At one level this makes sense. It would be political madness to give Muslims a cheaper ticket to university. Right-wing newspapers would have a fit. But it does not seem to offer the best option for Muslims.
Peter Ainsworth, who has penned a report on student finance for the Institute of Economic Affairs think-tank, says:
"The fact that the payments under their proposal are identical to the payments a student would make under the standard student loan scheme means that even if they consider part of the payments to be not interest, they're exactly the same quantities as if they are. The government scheme is effectively simply dressing the interest payments up in another label."
This is a shame - because there is a much more attractive shariah-compliant alternative that the government could have developed.
The general principle which underpins Islamic finance is one of risk-sharing and cooperation. Some even suggest that the western model of capitalism has a lot to learn from the Islamic approach. Whatever its relative merits, Dr Pappas believes another of its financial concepts - the ludaraba sukuk, or Islamic bond - could end ministerial guilt over tuition fees without putting off significant numbers of potential overseas students.
By issuing a sukuk with equity participation from a syndicate - say one made up of the government, the Student Loans Company, a group of universities and an Islamic bank - the cost of doing business would not be about paying off a bank.

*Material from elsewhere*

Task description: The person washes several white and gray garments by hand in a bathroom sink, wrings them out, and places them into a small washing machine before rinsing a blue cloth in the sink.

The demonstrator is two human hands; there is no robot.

It would be a shared venture. Dividends issued to the syndicate would reflect the financial success, or otherwise, of the graduates paying back a set proportion of their income. Because of the similarity with income tax, the levy could be structured in a progressive way. Graduate students' income would go up alongside inflation, ruling out one of the big downsides of other investment options.
"With the right impetus from government, HE institutions and banks, the first wave of new Muslim students funded in this way could begin their studies in 2015, opening up a previously locked door to career opportunities and involvement with wider society," Dr Pappas believes. And Ainsworth, whose report extols the virtues of abandoning the student loans system and switching to a graduate levy, agrees. His argument is that by giving universities a stake in the postgraduate prosperity of their students, everyone will benefit.
"At the moment, the risk is shared between the taxpayer and the student - and yet the university, the provider of the product, doesn't take any risk," Ainsworth says.
Changes to tuition fees provoked the angriest reaction of any of this government's policies
"But if the money goes directly to the universities and the student does well, they benefit. It also saves the taxpayer an arm and a leg, which is another bonus. The student has a much greater degree of confidence they'll get a course that's valuable, because the university is in there with them. The university becomes a lifelong education partner. And it's all through this risk-sharing: you take the sukuk and extend it, and you have all sorts of positive offshoots."
The government has shown no interest in pursuing a sukuk. It says the feedback from its consultation indicates the takaful product meets the needs of the majority of students. It is examining what's required to allow the product to be offered through the Student Loans Company, but doesn't think the alternative could actually be introduced before the 2016/17 academic year at the earliest.
Clearly, the takaful product is better than nothing. But it may not have been the best option to go for. The coalition's determination to support student loans over alternatives continues to take its toll.